Ancora una volta, porteremo la formazione dentro le aziende con nuovi progetti che permetteranno a queste ultime di essere più competitive e di allinearsi ai mercati nazionali e internazionali, costantemente sollecitati dalla spinta del digitale e dalle trasformazioni tecnologiche – dichiara l’assessore regionale all’Istruzione e alla Formazione professionale Roberto Lagalla – . Con questa ulteriore azione, il governo Musumeci si propone di fornire ai giovani aggiornate competenze professionali e concrete possibilità di inserimento occupazionale, grazie a percorsi formativi promossi e concepiti direttamente dalle aziende, in sinergia con gli enti tradizionalmente preposti“.

Chi può proporre i progetti?

L’Avviso prevede, infatti, che i progetti possano essere congiuntamente proposti dagli enti di formazione professionale e dalle aziende del territorio, una novità già introdotta con la precedente edizione e che ha riscosso particolare interesse da parte del mondo imprenditoriale siciliano.

L’obiettivo è quello di accrescere le possibilità di inserimento lavorativo di disoccupati e inoccupati attraverso la partecipazione a percorsi formativi, connessi alle esigenze produttive delle imprese e, al contempo, migliorare la competitività dei processi produttivi aziendali.

Una particolare attenzione è rivolta alle imprese del settore agroalimentare, manifatturiero, artigianale, edilizio, nonché delle tecnologie dell’informazione e comunicazione, del turismo e dei beni culturali. Con questa edizione dell’Avviso, la partecipazione è anche estesa alle imprese operanti nel terzo settore e nelle attività a vocazione sociale.

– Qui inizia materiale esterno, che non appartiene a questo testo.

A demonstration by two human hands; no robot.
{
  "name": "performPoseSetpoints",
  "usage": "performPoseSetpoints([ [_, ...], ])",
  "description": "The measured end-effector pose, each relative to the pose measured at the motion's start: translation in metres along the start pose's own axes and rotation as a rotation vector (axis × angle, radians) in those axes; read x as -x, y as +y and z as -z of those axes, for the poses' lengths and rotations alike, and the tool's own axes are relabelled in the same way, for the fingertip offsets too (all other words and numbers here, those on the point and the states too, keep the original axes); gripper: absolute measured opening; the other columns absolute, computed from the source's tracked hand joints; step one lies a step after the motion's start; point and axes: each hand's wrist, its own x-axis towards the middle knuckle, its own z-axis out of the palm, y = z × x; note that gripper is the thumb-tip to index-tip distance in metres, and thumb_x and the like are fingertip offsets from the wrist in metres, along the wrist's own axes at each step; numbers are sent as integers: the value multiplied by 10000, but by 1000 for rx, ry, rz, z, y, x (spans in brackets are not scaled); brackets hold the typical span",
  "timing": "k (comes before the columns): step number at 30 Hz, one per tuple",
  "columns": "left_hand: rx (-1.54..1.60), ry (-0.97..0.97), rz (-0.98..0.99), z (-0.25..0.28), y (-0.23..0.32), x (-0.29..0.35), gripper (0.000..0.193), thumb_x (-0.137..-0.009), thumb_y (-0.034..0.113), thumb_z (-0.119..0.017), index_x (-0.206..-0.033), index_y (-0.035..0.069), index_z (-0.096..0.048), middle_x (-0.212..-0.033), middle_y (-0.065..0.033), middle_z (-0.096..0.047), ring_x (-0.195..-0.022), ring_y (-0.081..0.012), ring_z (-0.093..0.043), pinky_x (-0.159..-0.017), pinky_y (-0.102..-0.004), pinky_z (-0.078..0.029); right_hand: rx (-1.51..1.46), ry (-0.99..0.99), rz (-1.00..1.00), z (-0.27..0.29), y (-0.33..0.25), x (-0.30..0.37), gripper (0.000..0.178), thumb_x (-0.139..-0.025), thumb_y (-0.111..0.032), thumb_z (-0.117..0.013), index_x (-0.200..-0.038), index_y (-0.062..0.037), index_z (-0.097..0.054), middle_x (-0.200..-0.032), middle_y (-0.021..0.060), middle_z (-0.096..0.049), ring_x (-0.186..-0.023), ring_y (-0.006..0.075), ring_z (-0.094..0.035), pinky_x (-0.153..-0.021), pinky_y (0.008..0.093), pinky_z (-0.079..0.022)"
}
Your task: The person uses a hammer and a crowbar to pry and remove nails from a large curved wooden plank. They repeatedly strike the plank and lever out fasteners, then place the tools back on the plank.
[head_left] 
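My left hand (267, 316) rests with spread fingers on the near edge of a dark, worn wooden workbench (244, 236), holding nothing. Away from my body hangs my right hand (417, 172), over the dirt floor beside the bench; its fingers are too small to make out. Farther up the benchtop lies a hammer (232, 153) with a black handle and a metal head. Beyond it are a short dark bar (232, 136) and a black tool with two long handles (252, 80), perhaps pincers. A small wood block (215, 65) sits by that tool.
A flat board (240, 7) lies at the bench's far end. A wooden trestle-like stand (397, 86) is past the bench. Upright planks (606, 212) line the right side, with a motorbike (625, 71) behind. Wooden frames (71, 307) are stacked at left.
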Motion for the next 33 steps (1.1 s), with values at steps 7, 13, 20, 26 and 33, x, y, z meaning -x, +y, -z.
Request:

Come presentare la proposta

Ciascun ente, in forma singola o associata, dovrà presentare una proposta progettuale che prevede un percorso formativo in aula, con una durata variabile compresa tra un minimo di 40 e un massimo di 120 ore, ed una seconda fase in azienda attraverso un tirocinio in impresa, per il quale si dovrà prevedere la presenza di almeno un tutor aziendale ogni cinque allievi.
Entro i sei mesi dalla fine del percorso, è garantito un risultato occupazionale attraverso l’inserimento in azienda di un numero di partecipanti non inferiore al 25% del totale, con un contratto di lavoro subordinato a tempo indeterminato o determinato.
Sarà possibile accedere al portale, per la presentazione delle proposte progettuali, a partire dal 25 gennaio 2022 e fino al successivo 15 febbraio.